Re: [PATCH 04/11] KVM: VMX: Read 32-bit GPR values for ENCLS instructions outside of 64-bit mode

From: Huang, Kai

Date: Wed Apr 15 2026 - 21:41:01 EST


On Wed, 2026-04-15 at 17:27 -0700, Sean Christopherson wrote:
> On Wed, Apr 15, 2026, Kai Huang wrote:
> > On Wed, 2026-04-15 at 14:37 -0700, Sean Christopherson wrote:
> > > On Mon, Apr 13, 2026, Kai Huang wrote:
> > > But IIRC, that's "just" the architectural behavior. Hardware implementations may
> > > choose to preserve values.
> >
> > That seems to be a violation to a "basic" architecture :-)
>
> Not really.
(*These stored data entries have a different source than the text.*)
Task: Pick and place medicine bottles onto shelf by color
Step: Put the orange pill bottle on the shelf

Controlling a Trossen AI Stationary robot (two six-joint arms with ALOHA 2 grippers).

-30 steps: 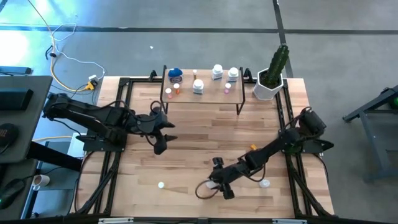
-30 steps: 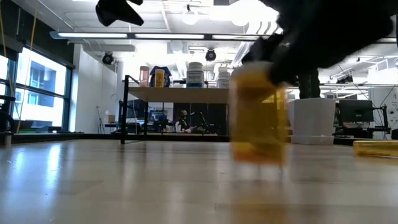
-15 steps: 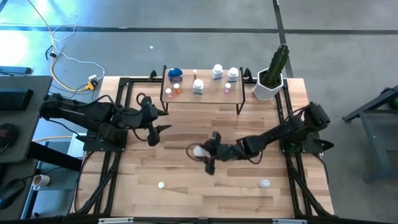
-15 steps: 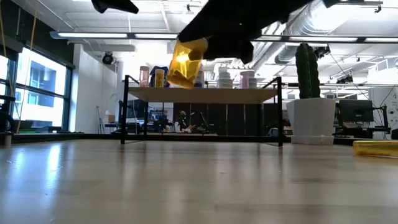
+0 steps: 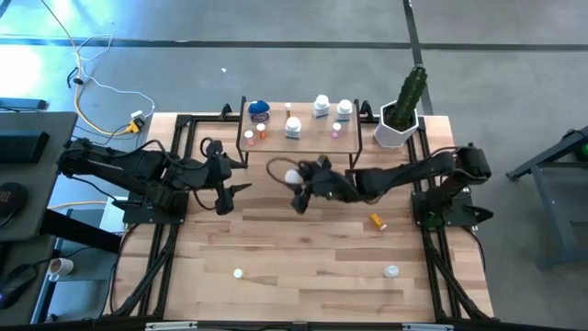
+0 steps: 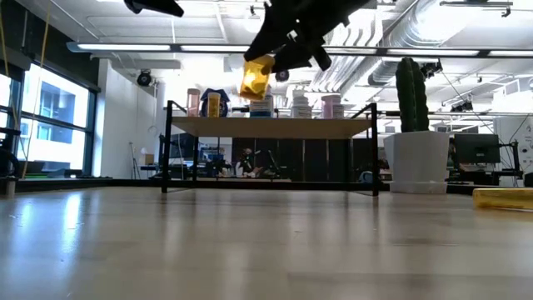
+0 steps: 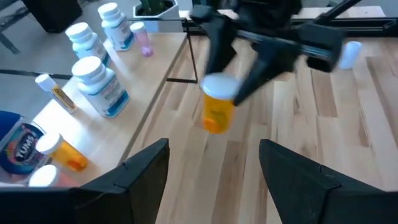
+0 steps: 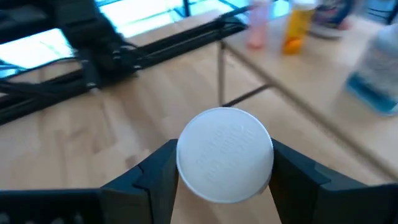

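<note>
Orange bottle [image 6: 256, 77] in right gripper [image 5: 296, 177], near shelf [image 5: 299, 140]

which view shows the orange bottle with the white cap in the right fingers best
The left wrist view: the orange white-capped bottle shows whole from the side, pinched by the right gripper. The right wrist view shows only its cap; the high view a small white dot; the low view a tilted orange blur.
</note>
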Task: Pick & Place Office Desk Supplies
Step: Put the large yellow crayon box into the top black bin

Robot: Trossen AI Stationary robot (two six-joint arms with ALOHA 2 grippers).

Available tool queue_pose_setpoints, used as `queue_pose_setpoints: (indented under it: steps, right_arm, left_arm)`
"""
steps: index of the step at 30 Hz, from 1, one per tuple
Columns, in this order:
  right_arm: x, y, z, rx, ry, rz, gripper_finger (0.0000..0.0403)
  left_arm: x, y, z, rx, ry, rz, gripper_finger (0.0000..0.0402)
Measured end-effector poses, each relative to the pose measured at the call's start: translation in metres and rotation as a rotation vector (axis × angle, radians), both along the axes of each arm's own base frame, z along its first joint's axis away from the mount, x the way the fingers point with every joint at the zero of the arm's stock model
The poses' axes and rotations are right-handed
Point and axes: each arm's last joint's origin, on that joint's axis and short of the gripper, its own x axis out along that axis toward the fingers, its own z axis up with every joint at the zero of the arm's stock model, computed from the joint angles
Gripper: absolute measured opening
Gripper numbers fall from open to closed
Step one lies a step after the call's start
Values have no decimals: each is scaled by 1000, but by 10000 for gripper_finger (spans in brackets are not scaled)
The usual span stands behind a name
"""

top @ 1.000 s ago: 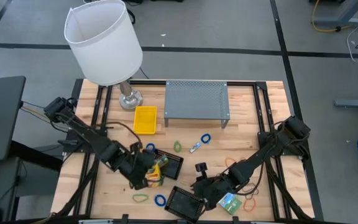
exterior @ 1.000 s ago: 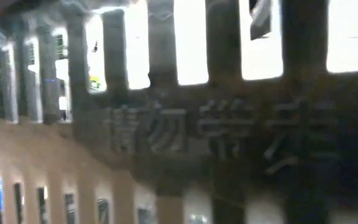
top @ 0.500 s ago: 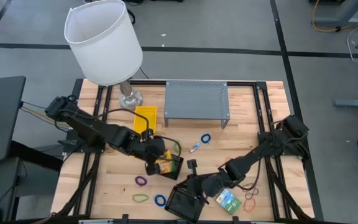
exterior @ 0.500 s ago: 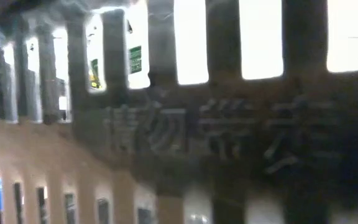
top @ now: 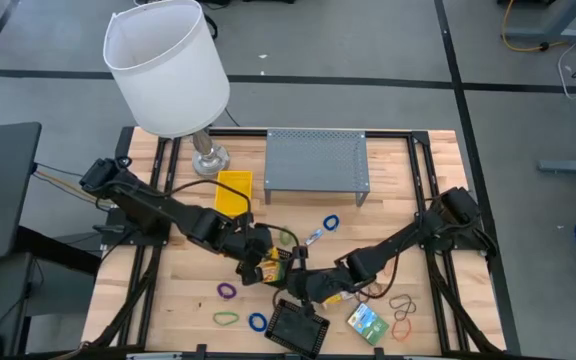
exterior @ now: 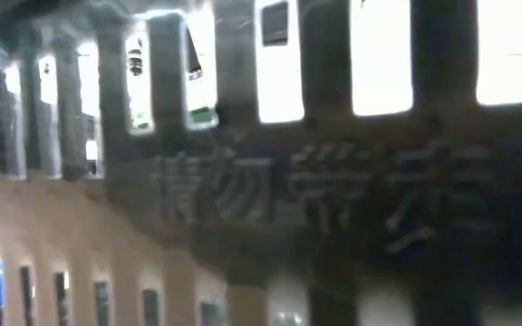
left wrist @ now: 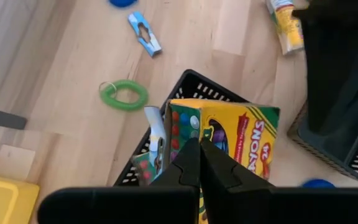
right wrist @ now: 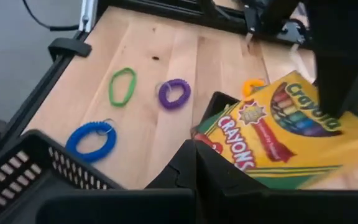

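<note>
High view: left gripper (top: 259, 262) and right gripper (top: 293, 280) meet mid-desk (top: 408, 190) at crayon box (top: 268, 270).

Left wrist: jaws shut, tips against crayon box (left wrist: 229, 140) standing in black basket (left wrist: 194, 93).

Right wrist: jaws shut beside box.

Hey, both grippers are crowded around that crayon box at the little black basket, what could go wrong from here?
1. The shut left gripper and shut right gripper sit on either side of the yellow-green Crayons box; the arms may collide.
2. The box rests tilted on the black mesh basket; a nudge might tip it out or shove the basket.
3. The green coiled band lies close by and could be swept aside.
</note>
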Motion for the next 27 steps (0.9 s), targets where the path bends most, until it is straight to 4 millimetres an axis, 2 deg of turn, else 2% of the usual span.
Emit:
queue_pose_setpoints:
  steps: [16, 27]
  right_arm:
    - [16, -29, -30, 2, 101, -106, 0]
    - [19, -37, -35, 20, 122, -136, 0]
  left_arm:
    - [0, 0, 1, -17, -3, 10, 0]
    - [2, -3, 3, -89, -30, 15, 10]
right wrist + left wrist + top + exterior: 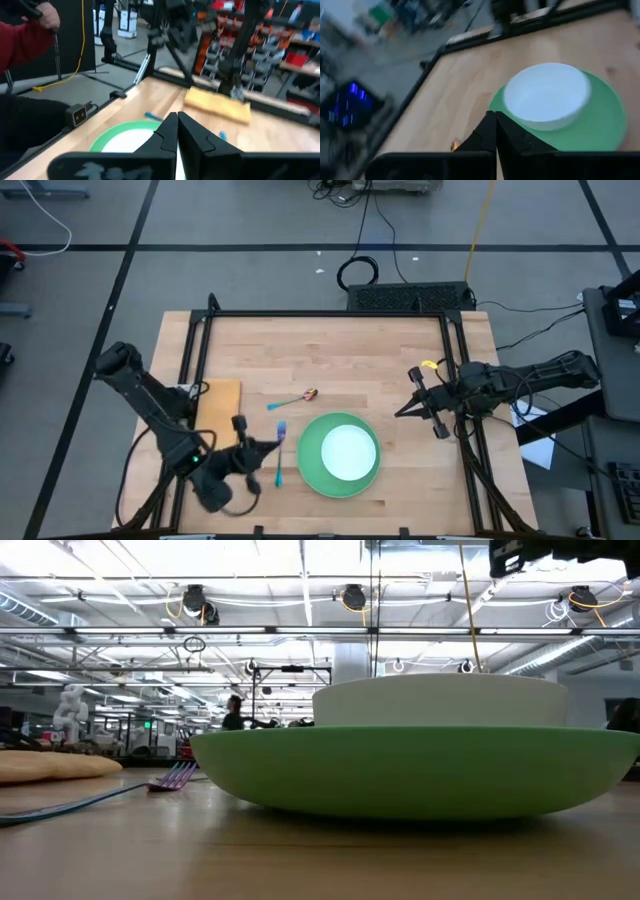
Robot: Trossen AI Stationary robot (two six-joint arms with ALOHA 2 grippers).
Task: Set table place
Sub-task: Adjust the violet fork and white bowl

The SDM says they aren't guaranteed to be _preserved_. It doesn't
> say that they will be zeroed. And so literally any value in bits 63:32 is
> architecturally legal.

Ah OK.

>
> > > > If vCPU is in 32-bit mode then it should not be able to access 64-bit GPR?
> > >
> > > Yes and no. Mostly no. Architecturally, they're all off limits. But, again
> > > going from memory that's ~15 years old at this point, IIRC the behavior is that
> > > writes in 32-bit modes zero bits 63:32, same as 32-bit writes in 64-bit mode.
> > >
> > > Take all of my memory with a huge grain of salt, it's very possible I'm
> > > mis-remembering hallway discussions from a long time ago.
> >
> > I tend to think it's beyond the point we need to worry about. It shouldn't
> > happen even the guest is buggy or malicious AFAICT, unless KVM somehow
> > messes things up itself, in which case a WARN() is more reasonable I
> > suppose.
>
> KVM needs to worry about it from the perspective of not consuming garbage. As
> above, KVM cannot assume bits 63:32 are zero, and so needs to be careful to only
> consume bits 31:0.
>
> > This also made me look into whether how VMENTER handles GPRs when vCPU is
> > not in 64-bit mode. I see nothing described in the SDM except VMENTRY
> > checks "guest's" RIP and RFLAGS. Maybe KVM should explicitly clear high
> > bits of GPRs when going back to compatible mode from 64-bit mode, or maybe
> > hardware does it?
>
> Definitely not. VM-Exit => VM-Enter must be transparent to the guest. E.g. if
> a host IRQ arrives, register state shouldn't magically change from the guest's
> perspective.  
>

Yeah I mean KVM needs to enumerate the behaviour.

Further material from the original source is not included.